El Tercer Día de la Creación

Por Daniel R Scott

Como dije en mi libro que aún no termina de salir de la imprenta (apúrese poeta) mis padres y parte de la familia abandonaron sus respectivos empleos y emigraron al campo, allí donde abunda el mastranto, la palmera, el caño, y el cují, con el alma henchida de nobles proyectos, convencidos que dominarían a la perfección el arte y la técnica de la siembra y la cría de ganado para así levantar el fundo o emporio que sería la reina y envidia de toda la región. Y ¿por qué no? nuestras reses y productos envasados llegarían a abastecer a todo el país y al mundo entero de ser posible. Es que los sueños desenfrenan la cordura. "Y si fracasamos lo volveremos a intentar" afirmaba mi hermano Luis Eduardo desafiante y con convicción. Y yo pensaba "la cosa va en serio."

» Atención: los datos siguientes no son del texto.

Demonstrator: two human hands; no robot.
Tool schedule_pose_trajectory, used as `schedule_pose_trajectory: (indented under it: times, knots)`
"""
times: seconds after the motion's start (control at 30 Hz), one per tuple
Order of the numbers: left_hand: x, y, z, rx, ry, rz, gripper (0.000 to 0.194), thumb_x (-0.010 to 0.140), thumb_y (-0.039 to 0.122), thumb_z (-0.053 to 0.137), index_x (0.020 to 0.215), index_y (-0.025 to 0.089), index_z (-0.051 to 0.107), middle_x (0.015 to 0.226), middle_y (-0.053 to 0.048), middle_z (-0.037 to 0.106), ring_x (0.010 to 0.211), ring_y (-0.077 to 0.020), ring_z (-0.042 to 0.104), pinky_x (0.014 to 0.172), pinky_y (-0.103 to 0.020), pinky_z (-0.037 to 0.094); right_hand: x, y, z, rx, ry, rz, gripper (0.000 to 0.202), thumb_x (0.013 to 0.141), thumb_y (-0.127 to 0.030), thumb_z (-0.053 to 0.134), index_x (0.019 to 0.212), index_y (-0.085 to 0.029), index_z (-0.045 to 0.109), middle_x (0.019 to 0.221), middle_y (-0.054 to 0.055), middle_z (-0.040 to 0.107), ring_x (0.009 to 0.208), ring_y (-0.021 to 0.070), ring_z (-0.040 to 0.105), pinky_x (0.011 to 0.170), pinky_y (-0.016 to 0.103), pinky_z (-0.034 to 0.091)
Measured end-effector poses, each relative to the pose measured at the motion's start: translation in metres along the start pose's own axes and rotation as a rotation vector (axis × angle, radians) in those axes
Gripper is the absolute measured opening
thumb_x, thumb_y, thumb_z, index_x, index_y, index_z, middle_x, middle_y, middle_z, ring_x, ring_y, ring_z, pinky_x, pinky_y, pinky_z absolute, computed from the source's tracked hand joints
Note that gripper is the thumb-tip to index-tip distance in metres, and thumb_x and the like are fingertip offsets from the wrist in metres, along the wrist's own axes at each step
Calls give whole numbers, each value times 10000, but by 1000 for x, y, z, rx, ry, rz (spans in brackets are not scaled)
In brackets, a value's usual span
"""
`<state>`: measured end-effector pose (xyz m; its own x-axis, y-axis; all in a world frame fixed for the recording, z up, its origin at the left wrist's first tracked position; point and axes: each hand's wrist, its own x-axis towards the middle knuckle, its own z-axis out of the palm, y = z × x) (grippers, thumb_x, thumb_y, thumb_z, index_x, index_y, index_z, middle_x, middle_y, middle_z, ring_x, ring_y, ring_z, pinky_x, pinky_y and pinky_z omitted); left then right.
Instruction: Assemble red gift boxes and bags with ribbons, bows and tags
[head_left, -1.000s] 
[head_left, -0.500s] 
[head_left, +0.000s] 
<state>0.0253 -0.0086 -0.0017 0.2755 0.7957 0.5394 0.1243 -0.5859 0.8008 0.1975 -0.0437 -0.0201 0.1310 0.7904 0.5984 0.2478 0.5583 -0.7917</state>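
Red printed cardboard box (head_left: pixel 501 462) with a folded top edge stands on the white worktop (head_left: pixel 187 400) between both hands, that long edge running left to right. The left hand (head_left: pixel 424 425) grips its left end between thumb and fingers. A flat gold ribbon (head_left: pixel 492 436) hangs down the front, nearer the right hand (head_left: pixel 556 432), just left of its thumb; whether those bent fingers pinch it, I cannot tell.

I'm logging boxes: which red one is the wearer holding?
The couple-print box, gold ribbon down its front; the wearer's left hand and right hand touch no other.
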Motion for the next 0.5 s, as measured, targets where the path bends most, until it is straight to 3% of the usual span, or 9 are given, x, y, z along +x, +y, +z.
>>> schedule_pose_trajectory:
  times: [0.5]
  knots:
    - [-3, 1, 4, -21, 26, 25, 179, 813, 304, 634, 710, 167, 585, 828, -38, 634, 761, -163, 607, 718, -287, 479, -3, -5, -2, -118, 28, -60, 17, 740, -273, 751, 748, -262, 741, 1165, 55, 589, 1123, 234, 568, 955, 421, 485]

La familia pues se estableció en una casa rodeada de árboles, vacas, caños, lagunas y una quesera. En los meses de marzo y abril el apamate se adornaba con flor de oro y lo dejaba caer como manto real sobre el suelo llanero. Mamá, amante de la fertilidad de la tierra y del misterioso poder vital oculto en las entrañas de la semilla se ocupó con celo misionero de edificar sobre el amarillento suelo duro como el pedernal un huerto verde, fresco, colorido y jugoso semejante a una maqueta del paraíso perdido del que nos habla la página bíblica, si lo tal es posible, que no hacía juego con la árida geografía circundante. Allí cultivó que yo recuerde pimentón, ají, tomate, zanahoria, cebollín y algunas cosas más. Sus manos, al manipular la tierra, las plantas y las simientes, repetían a pequeña escala el tercer día bíblico de la creación: "que produzca la tierra toda clase de plantas: hierbas que den semilla y árboles que den fruto. " Esta pequeña réplica de Dios que fue mamá demostró la existencia del creador probando científicamente el tercer acto creativo. Como predijo el profeta antiguo, hizo "reverdecer" el desierto. El fuego oculto de estas artes según sé, las heredó de otro enamorado del surco, la semilla regada y la planta de fruto maduro: su padre,  un francés quien también ponía a producir esta tierra azotada por el aliento candente del trópico. Pero su padre merece un capítulo aparte...

Era una tarde lluviosa de julio o agosto de 1975. No logro precisar el mes pero eso no importa. Carece de importancia. Era una llovizna menuda y delicada empeñada en imitar a las neblinas. Mamá, inclinada sobre el huerto, escardilla en mano, abre surcos para la semilla. En su mente y corazón ya ve la planta crecida y el fruto maduro. Desde los corredores de la casa la veo. ¡Que incansable! Parece el cuadro de algún artista famoso. Podría ser inmortalizada por el pincel y el lienzo que cuelga en el museo. ¡Cuántas ricas escenas cotidianas se escapan al ojo del artista! Pero esta vez mamá abusó. Que terca. El frío de la lluvia del llano le caló hasta los huesos. Deja sus labores y entra a la casa temblando de frío. Es un páramo o algo así. Papá la abrigan, la hacen entrar a las cálidas sombras de la habitación y le da un sorbo de su sacrosanto brandy "Capa Negra", haciéndola entrar en calor. Ahí los veo juntos en la cama mientras retumba el trueno sobre el llano y los techos de cinc. Años más tarde, no se la razón, mamá le recordó a mi padre ese episodio en una carta. Sin duda para ella, pura alma sensible, ese gesto significó mucho y la marcó positivamente. Sabe Dios qué valor le dio ella en su corazón. Se lo llevó al sepulcro y al cielo. Por eso, 36 años después, lo escribo para que nadie lo olvide.